◆ PROBLEM TO SOLVE
The span to repeat in the listing below runs from the line containing "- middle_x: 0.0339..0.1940" to the line containing "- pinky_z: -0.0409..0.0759", inclusive. Repeat it exactly, and only it.

MATERIAL PROVIDED section start

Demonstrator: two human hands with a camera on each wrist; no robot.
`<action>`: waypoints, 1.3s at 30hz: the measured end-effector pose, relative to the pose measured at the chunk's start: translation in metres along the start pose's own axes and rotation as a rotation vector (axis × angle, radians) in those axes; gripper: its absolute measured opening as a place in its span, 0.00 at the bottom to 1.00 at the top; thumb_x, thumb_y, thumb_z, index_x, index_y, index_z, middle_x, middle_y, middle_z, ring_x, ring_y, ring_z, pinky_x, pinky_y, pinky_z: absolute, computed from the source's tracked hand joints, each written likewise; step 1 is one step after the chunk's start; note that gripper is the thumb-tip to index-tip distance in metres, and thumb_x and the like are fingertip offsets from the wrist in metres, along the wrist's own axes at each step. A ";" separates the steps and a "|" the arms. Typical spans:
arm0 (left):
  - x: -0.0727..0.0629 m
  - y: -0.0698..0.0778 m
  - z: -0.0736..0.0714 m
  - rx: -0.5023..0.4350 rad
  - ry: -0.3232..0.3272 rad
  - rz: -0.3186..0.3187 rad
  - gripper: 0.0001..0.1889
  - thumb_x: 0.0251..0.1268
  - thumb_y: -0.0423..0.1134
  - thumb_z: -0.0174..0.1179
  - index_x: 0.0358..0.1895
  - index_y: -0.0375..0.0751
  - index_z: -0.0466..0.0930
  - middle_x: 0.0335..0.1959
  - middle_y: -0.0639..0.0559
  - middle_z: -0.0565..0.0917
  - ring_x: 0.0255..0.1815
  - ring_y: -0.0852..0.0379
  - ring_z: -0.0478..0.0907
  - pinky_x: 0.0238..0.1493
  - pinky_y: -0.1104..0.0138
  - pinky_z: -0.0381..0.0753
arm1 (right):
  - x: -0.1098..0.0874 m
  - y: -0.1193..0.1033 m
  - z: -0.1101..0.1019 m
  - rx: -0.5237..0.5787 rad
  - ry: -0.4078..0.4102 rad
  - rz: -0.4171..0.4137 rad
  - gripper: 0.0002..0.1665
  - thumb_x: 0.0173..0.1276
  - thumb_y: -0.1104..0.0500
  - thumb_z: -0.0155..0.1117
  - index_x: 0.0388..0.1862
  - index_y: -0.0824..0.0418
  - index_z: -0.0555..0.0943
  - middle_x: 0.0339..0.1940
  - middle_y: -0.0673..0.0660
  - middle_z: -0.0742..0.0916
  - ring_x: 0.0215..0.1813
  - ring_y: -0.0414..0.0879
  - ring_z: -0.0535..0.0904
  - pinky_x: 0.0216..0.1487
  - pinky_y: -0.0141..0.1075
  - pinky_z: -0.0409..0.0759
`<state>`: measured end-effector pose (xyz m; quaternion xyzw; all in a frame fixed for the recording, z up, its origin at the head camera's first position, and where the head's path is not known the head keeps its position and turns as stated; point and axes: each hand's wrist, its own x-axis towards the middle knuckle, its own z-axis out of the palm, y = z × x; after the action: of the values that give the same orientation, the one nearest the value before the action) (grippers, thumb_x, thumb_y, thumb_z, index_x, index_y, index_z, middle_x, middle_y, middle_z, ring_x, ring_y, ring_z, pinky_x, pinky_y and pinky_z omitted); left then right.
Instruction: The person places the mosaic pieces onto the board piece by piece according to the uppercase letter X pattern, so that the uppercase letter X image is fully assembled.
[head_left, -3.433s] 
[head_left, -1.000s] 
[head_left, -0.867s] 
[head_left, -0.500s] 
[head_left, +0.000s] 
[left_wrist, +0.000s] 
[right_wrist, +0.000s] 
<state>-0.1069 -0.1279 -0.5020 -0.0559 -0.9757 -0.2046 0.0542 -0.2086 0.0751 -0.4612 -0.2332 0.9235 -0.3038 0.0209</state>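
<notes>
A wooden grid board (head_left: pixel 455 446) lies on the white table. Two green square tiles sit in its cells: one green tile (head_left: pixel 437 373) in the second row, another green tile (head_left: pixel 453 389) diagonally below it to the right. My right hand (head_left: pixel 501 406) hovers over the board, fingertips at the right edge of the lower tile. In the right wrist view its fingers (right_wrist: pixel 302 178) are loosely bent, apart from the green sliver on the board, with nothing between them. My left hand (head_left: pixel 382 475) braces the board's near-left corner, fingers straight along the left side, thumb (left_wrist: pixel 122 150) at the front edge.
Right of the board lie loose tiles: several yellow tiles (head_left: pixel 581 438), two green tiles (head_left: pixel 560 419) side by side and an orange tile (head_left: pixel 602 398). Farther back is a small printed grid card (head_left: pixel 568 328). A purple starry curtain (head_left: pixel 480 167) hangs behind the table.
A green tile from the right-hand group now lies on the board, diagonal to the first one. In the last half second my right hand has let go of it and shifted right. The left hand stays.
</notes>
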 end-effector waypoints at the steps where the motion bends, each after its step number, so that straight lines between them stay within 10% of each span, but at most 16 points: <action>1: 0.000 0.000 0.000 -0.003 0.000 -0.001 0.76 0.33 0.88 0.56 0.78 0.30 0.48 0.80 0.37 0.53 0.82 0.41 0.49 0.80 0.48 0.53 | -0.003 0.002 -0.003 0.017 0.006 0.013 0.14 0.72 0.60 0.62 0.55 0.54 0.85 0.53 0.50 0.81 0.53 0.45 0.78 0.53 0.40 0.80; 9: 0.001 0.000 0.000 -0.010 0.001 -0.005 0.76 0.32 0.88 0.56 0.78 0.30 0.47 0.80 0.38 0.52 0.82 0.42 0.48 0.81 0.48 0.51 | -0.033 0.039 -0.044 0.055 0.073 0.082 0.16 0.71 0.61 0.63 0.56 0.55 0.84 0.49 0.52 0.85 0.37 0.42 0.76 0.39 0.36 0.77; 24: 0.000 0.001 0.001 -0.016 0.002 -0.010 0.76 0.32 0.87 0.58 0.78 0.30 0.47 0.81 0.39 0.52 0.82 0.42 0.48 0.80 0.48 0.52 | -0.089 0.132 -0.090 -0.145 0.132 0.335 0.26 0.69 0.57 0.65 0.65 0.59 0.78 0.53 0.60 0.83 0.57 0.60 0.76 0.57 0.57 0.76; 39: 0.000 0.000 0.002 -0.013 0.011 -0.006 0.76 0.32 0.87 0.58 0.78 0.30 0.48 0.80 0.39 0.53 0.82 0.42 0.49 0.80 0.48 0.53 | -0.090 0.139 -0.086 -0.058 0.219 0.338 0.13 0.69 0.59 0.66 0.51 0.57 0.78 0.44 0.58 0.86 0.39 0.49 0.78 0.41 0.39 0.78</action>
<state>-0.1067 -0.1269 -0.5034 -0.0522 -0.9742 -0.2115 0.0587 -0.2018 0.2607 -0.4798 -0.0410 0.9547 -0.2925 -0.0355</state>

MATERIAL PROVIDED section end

◆ RESPONSE BOX
  - middle_x: 0.0339..0.1940
  - middle_y: -0.0673..0.0660
  - middle_z: -0.0742..0.0916
  - ring_x: 0.0215..0.1813
  - ring_y: -0.0414..0.0879
  - ring_z: -0.0535..0.0904
  - pinky_x: 0.0216..0.1487
  - pinky_y: -0.0141..0.1075
  - pinky_z: -0.0409..0.0759

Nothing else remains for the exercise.